Because I am a mother, I did not scream or flinch while they stapled my head together. My son was there, and I did not want to scare him. I did not want him to know I felt pain and not-knowing.

The baby had a heartbeat in my body, but we were told we would know more after the birth. I did not labor that night. I went home, and the next few weeks were quiet. I went to a prenatal yoga class and participated in every pregnant lady’s favorite sport: crying in child’s pose. My head staples were on display, so I won that round.

Every parent I know is scared. It feels like we are all walking around asking the trees and the sky and the air, “Will my baby be OK?” No one knows.

While we waited for the baby to be born, insurance agents called frequently, and I sat in the parking lot of the OB’s office going through the details of the accident again and again. I did not mention Sheila the psychic, but I wanted to. My husband painted the baseboards because everyone knows newborns love fresh baseboards.

My daughter was born three weeks later. I did not think I was in labor, but then there was blood and a crash and a body was driving through my body.
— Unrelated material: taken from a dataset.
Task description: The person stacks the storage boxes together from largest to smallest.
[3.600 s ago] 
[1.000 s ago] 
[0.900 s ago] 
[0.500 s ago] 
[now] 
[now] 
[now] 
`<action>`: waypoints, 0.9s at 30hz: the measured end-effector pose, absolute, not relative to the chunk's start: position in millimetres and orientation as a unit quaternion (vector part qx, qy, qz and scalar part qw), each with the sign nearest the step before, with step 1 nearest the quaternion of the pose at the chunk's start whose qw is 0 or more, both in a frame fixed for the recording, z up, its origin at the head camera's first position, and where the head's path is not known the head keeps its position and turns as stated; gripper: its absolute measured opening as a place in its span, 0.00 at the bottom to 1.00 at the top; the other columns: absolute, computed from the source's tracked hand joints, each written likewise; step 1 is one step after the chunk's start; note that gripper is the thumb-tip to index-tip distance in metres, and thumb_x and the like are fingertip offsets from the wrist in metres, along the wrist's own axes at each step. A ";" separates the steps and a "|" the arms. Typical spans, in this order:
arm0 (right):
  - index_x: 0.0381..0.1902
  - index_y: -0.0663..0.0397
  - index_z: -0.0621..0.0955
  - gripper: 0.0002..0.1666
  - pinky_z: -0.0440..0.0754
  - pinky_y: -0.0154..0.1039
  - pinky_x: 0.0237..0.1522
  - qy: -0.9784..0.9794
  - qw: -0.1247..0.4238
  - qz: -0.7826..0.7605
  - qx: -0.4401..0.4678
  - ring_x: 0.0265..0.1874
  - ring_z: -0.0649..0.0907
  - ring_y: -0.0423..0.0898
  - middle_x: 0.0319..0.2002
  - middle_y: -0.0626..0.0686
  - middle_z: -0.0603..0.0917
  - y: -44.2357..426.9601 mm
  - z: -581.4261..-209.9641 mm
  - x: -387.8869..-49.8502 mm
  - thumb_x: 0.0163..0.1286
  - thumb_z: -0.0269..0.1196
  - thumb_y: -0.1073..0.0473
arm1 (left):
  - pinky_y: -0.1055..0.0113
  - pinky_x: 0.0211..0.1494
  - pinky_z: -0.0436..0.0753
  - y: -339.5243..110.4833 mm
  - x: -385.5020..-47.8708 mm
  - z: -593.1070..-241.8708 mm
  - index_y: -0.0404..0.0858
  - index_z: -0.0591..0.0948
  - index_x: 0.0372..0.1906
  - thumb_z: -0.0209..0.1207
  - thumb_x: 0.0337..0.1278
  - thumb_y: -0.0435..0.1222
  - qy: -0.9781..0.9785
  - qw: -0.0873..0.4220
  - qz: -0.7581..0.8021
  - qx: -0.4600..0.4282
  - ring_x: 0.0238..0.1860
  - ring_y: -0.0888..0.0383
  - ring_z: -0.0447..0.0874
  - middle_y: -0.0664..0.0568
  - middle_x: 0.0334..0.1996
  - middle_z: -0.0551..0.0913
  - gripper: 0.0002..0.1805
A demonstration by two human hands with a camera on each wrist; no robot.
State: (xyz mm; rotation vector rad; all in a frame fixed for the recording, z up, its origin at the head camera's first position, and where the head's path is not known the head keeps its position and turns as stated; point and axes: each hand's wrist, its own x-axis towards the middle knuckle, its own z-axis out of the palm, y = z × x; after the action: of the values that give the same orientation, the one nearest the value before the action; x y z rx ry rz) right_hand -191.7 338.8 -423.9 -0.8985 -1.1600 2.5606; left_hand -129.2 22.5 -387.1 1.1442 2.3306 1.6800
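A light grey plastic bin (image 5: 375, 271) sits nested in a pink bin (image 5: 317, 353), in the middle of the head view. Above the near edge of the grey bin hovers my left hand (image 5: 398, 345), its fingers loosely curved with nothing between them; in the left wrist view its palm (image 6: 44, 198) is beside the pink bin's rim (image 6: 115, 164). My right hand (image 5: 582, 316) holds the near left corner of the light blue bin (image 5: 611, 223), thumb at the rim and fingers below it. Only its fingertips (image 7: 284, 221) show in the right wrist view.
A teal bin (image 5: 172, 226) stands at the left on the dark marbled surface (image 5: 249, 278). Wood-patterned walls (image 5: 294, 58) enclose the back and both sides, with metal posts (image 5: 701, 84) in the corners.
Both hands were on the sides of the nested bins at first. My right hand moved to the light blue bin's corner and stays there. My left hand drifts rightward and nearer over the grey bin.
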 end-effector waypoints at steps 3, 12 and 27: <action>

Sheila above the soup shop told me my unborn child would be incredibly charming. It felt like the kind of psychic talk that is so vague it means nothing, like telling someone to “drive safe.” Yet, five Septembers later, my daughter is a head of curls who winks at strangers and laughs, bringing everyone into the joke. This morning, she got on the trampoline and did a front flip on her first try. In two weeks, she is starting kindergarten, and it feels like more crashes are coming. Every parent I know is scared. It feels like we are all walking around asking the trees and the sky and the air, “Will my baby be OK?” No one knows. I wish for Sheilas for all of us, someone to know we all come out on the other side, safe and charmed, our babies curled up on our hearts. I wish for safer Septembers.